Von Monteverdi über Schubert und Richard Strauss bis zu Countryklängen und Reggaerhythmen. So vielseitig bunt ist die Zauberschatulle, aus der der 40jährige Komponist Anno Schreier die Zutaten seiner neuesten Oper wählt. Das ist mehr als angemessen und keineswegs beliebig. Denn Schreier wollte mit seinem Librettisten Alexander Jansen eine Familienoper schreiben, und das ist ihnen ohne jeden Zweifel geglückt.
So wird die Geschichte der kleinen zauberhaften Dorothy, die mit ihren Freunden den Zauberer von Oz sucht, und die die böse Hexe in eine weise Frau verwandeln - im Gegensatz zum Originalmärchen, in dem die Hexe am Ende stirbt - von drei geflügelten Affen eingerahmt, die im Stile des Barocks singen.
Wenn der Wind zum Sturm anhebt, wird ebenso treffend wie originell der "Erlkönig" von Schubert zitiert.
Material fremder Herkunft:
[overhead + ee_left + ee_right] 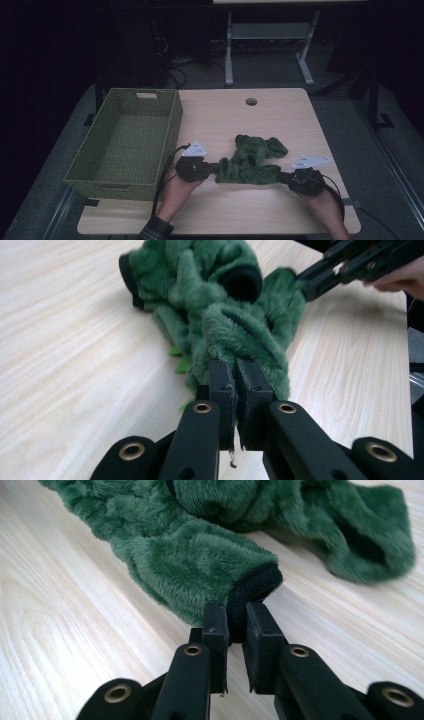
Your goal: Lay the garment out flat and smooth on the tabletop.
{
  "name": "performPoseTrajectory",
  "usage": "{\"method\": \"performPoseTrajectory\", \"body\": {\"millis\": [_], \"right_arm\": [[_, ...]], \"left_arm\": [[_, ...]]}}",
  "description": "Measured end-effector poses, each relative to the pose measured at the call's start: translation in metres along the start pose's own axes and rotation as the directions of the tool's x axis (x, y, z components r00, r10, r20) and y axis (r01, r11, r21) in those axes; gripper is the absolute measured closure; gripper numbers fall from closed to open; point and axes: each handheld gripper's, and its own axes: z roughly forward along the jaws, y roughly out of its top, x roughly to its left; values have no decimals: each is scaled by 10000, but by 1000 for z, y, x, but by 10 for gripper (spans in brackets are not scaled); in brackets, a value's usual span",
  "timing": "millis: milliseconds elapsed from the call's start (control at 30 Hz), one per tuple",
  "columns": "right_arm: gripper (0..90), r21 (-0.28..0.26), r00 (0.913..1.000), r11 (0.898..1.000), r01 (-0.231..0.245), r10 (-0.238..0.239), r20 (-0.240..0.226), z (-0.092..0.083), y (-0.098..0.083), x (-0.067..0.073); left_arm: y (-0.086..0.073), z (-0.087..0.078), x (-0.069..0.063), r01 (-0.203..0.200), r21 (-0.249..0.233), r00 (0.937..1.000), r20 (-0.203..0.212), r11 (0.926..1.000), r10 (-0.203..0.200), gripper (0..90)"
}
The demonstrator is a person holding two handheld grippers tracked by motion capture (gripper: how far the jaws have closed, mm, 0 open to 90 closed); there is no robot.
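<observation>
Green fleece garment (252, 160): lies crumpled on the wooden surface (280, 115), toward its near edge and right of the middle; you hold it at both ends.
Left claw (235, 385): clenched on a fold of the green pile at the garment's left end, the two pads pressed nearly together with fabric between them; in the high view it (216, 169) sits at the left end of the bundle.
Right claw (236, 622): grasping the black ribbed cuff (255, 587) of a sleeve, pads tight on the knit edge; in the high view it (281, 176) sits at the right end of the bundle.
Basket (85, 172): green woven, rectangular, with a cut-out handle in its far wall; stands along the surface's left edge, well apart from the garment, nothing inside it.
Done so far: both ends are pinched, and the near part of the cloth looks drawn out between your two claws.
Left to do: as I judge it, the far part is bunched and unfolded; you have yet to spread or fold it, and the basket looks like where it belongs.
Materials: deep plush pile, soft and floppy, with black ribbed trim at the openings; pale wood-grain laminate with a round cable hole (251, 101) near the far edge.
</observation>
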Motion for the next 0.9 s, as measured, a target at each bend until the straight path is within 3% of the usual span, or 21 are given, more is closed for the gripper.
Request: {"method": "performPoseTrajectory", "body": {"millis": [200,400,600,633,733,900], "right_arm": [[806,104,9998,9998,-160,159,131,-9,-11,-5],[800,336,9998,9992,-212,212,14,-7,-17,-3],[643,164,9994,9995,-271,267,222,-8,-17,-4],[642,110,9990,9992,-375,372,264,-10,-18,-5],[629,-122,9985,9989,-442,446,326,-16,-18,-8],[659,-298,9987,9987,-419,427,263,-20,-16,-8]], "left_arm": [[-16,5,2,229,326,9997,-43,9992,-228,865],[-28,10,6,440,641,9989,-211,9970,-427,827],[-23,-2,1,538,190,9973,-505,9984,-528,650],[-21,-5,-1,668,50,9967,-462,9978,-665,623],[-15,-14,-8,341,3,9965,-758,9994,-340,581],[-4,-31,-17,182,-398,9964,-824,9990,-214,578]]}}
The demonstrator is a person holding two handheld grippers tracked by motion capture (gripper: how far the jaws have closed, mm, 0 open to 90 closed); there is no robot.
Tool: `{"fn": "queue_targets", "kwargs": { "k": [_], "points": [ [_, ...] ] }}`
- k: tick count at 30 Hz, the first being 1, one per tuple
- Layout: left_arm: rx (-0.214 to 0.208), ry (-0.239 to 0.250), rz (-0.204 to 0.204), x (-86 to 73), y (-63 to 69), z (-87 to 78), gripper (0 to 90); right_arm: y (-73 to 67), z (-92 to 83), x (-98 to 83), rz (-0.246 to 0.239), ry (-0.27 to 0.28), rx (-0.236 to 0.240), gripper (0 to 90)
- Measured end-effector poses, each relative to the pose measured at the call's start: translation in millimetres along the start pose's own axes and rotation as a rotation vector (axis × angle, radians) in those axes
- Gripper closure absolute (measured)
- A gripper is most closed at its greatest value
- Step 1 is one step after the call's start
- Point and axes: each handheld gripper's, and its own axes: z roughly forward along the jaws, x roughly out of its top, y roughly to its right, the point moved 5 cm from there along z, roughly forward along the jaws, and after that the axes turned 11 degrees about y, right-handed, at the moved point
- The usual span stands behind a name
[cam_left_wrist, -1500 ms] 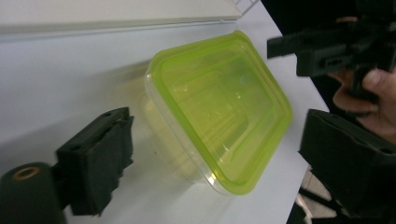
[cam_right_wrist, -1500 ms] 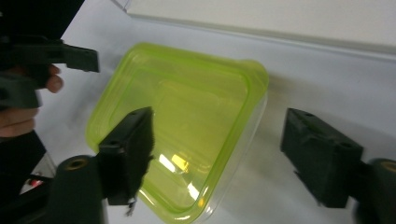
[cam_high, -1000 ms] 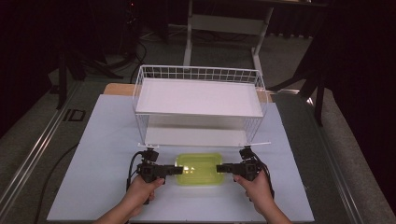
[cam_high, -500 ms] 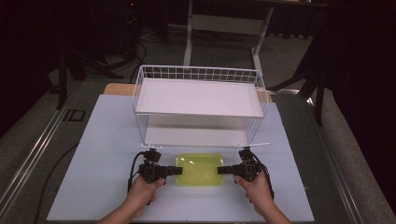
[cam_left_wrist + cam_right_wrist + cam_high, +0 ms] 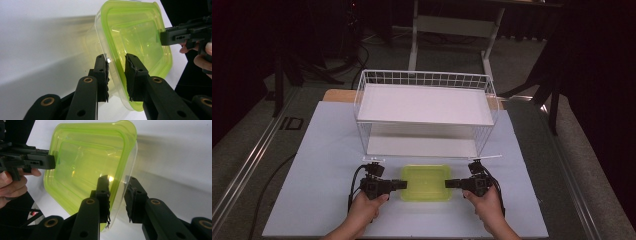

Der Zauberer von Oz wird sowohl von Straussens "Zarathustra" als auch von Mozarts "Zauberflöte" mit Sarastro-Anklängen eingeführt.
Das sorgt immer wieder für Aha-Effekte, über die man schmunzeln muss. Und wenn man die Anspielungen nicht erkennen sollte, dann ist dies auch nicht schlimm, denn die Handlung und die Musik verfügen über einen mitreißenden Drive. Und mit dem Straßenlied, das unsere Freunde zum Schloss des Zauberers führt, ist Schreier sogar ein Hit im Stile eines Andrew-Lloyd-Webber-Songs gelungen.
Aachens Generalmusikdirektor Christopher Ward lässt denn auch sein Orchester spielfreudig an die Partitur herangehen, ohne dabei jemals die Sänger zu überdecken. Kompliment! Und die Sänger selbst geben dem Affen Zucker, und man spürt bei allen den Spaß am Spiel.
Sei es Patricio Arroyo als eine amüsant tölpelhafte Vogelscheuche oder Fabio Lesuisse als wild umherspringender Löwe, der doch so gerne mutig wäre. Hyunhan Hwang ist der Blechmann. Eine besondere Anerkennung verdient Lisa Ströckens, die innerhalb einer Woche die Rolle der Dorothy einstudieren musste, da Anne-Aurore Cochet, die für die Premiere als Dorothy vorgesehen war, sich bei den Proben so arg verletzte, dass sie ersetzt werden musste.
Bei allem vordergründigen Spaß, erhält dieser "Zauberer von Oz" aber auch auf fein subtile Art eine gesellschaftspolitische Note. Der Zauberer ist ein totalitärer Herrscher, der die Angst als sein Machtmittel nutzt, und dies lässt Schreier auch in der Musik heraushören. Aber letztendlich siegt die Freundschaft und die Macht des Lachens.
Nicht zuletzt dank einer sehr klugen Regiearbeit von Ute M. Engelhardt, die genau die Balance zwischen Witz und Ernsthaftigkeit hält und dank der adäquaten Kostüme, die von Jeannine Cleemen entworfen wurden, ist es eine rundum gelungene Produktion, die ein Publikum von acht bis über 80 Jahren begeistern kann.
Bis Ende Dezember stehen noch vier Aufführungstermine an und weiter geht es mit dem "Zauberer von Oz" in 2020 bis zum 12. März.